Note that some advanced dbt features were not needed for this project, including analyses, macros, seeds, and snapshots. As a result some default project directories were not used.

  • models
    • marts
      • finance
      • marketing
    • staging
      • jaffle_shop
      • stripe
  • tests

Project Walkthrough

Warehouse Setup

For this project, an AWS Redshift database was used as the underlying warehouse, but the steps would be similar for BigQuery or Snowflake. Within the dev database, schemas for jaffle_shop and stripe were created, and a few tables were loaded from an S3 bucket, including customers, orders, and payment.

Source Models

In dbt, these three tables were intialized as "sources", which represent raw data from the underlying business process. A benefit of sources is being able to use Jinja templates like

select * from {{ source("nice_source_name", "nice_table_name") }}

in model queries to automatically track the underlying database and schema, rather than having to hardcode that information in several places each time the warehouse changes. Minimal data tests were applied to these source models, including tests for non-missingness and uniqueness on the primary keys, and a freshness warning was applied to the payment source for data older than 24 hours.

Staging Models

Next, a few staging models were created to lightly clean and standardize the raw source data, but without applying any major transformations.

Under the jaffle_shop staging models, stg_jaffle_shop__customers and stg_jaffle_shop__orders were used to standardize the primary and foreign key column names.
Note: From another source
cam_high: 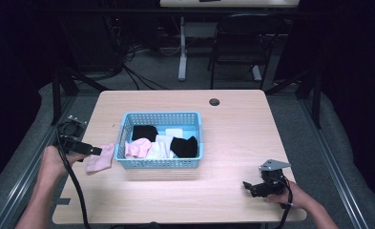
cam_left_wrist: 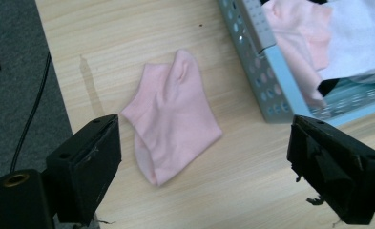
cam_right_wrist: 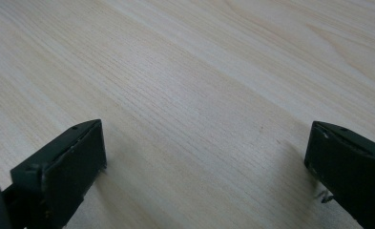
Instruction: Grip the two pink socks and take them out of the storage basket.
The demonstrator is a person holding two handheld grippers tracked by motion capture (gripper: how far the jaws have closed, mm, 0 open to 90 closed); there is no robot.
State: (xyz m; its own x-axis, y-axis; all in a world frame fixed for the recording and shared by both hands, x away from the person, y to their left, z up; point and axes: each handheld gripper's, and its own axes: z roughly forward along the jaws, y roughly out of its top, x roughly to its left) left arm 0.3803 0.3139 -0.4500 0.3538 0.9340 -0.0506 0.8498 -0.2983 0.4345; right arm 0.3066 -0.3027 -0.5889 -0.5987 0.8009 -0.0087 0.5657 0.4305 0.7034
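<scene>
A pink sock (cam_left_wrist: 171,119) is laid flat on the bench (cam_high: 233,124), just beside the left wall of a blue basket (cam_high: 162,164) and apart from it, which suggests that it has been taken out and set aside as one item of a sorting job. The left claw (cam_left_wrist: 202,162) is held above the sock with its jaws spread wide and nothing between them; the sock is not touched by either pad, so it is judged to be released and left where it lies. In the high view the left claw (cam_high: 92,150) is seen at the sock's near edge, with the cable trailing down past the forearm. Inside the basket a second pink sock (cam_high: 137,148) is draped against the left wall, with white socks (cam_high: 162,145) beside it and black socks (cam_high: 184,146) toward the right; the pile is loosely heaped, so the matching pink one is probably the next to be drawn out, and it is placed conveniently near the wall closest to the free sock. The right claw (cam_high: 257,187) is rested low over bare wood, well apart from the basket, and in its own view the jaws (cam_right_wrist: 204,176) are seen open and empty, presumably kept out of the way until a second hold is needed for pairing or folding.
</scene>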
Several data tests were also applied at this stage. First, all primary keys were tested for non-missingness and uniqueness, and essential foreign keys were also tested for non-missingness (for example, every order should be associated with a customer). Foreign key relationships were also tested to ensure that a corresponding entry exists in the foreign table for any foreign key in the home table. Categorical variable columns were tested for accepted values.

Under the stripe staging models, stg_stripe__payments was used to clean up several column names, as well as converting the payment amount from cents to dollars. Similar tests were applied to this model, including validation of primary keys, checking for essential foreign keys and relationships, and specifying accepted values for categorical columns. In addition to the generic data tests included in the YAML file, a singular test was also added to the tests/ directory to validate that no payment amounts are negative.
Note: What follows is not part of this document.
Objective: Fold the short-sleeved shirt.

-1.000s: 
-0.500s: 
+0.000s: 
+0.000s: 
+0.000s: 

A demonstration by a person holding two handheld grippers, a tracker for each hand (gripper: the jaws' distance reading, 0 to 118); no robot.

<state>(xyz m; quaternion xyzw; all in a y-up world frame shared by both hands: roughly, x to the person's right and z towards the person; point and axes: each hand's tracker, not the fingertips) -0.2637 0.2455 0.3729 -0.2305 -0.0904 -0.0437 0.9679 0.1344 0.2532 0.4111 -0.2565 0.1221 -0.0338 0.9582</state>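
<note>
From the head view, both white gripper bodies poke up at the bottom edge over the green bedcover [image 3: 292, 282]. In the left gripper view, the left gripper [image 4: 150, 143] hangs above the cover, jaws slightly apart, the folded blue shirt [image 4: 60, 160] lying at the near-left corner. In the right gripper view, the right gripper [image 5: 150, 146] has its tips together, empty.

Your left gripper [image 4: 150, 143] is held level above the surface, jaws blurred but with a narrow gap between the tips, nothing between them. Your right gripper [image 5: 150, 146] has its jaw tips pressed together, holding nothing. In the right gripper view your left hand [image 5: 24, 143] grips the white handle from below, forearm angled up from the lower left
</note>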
Definitions of accepted values were included in the dbt documentation as well using Jinja markdown blocks within the column description.

Marts Models

With the source and staging models completed, models could now be added to fulfill analysis needs for specific stakeholders, like the Finance and Marketing teams in this example. One helpful heuristic for when to group a model under marts rather than staging is when joins are involved, since joins often involve adding new information to understand a dimension of an ongoing business process relevant to a particular stakeholder.

First, an orders fact table was materialized as fct_orders to capture the essential measurements related to a given order (customer, date, amount), as well as foreign keys to access the various dimensions. Data tests were applied at this stage, with the foreign key relationship tests being particularly important for this table structure. And with fct_orders now available in the DAG, a customers dimension model could finally be constructed to summarize each customer's lifetime order history, including first order date, last order date, total number of orders, and total amount spent.

Deployment

Finally, a production environment was created in dbt to deploy the finalized analytical models under the dbt_prod schema, rather than the dbt_sprimeaux schema used in development. Within this production environment, a recurring weekly job was created to execute dbt build, which incrementally materializes and tests each model along the DAG to ensure there are no errors as the production mart is being refreshed with new data. From this deployed production schema, a Looker visualization was built on the dim_customers marts model.